Every line below should be set down exactly as it appears.
--- DATA PROVIDED Enclosed Below ---
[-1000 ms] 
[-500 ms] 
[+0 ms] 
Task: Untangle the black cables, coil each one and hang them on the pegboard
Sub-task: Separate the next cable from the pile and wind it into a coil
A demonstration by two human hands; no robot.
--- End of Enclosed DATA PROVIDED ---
— ANSWER FOR THE TASK —
[-1000 ms] 
[-500 ms] 
[+0 ms] 
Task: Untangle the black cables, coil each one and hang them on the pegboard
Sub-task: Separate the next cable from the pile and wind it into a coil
A demonstration by two human hands; no robot.

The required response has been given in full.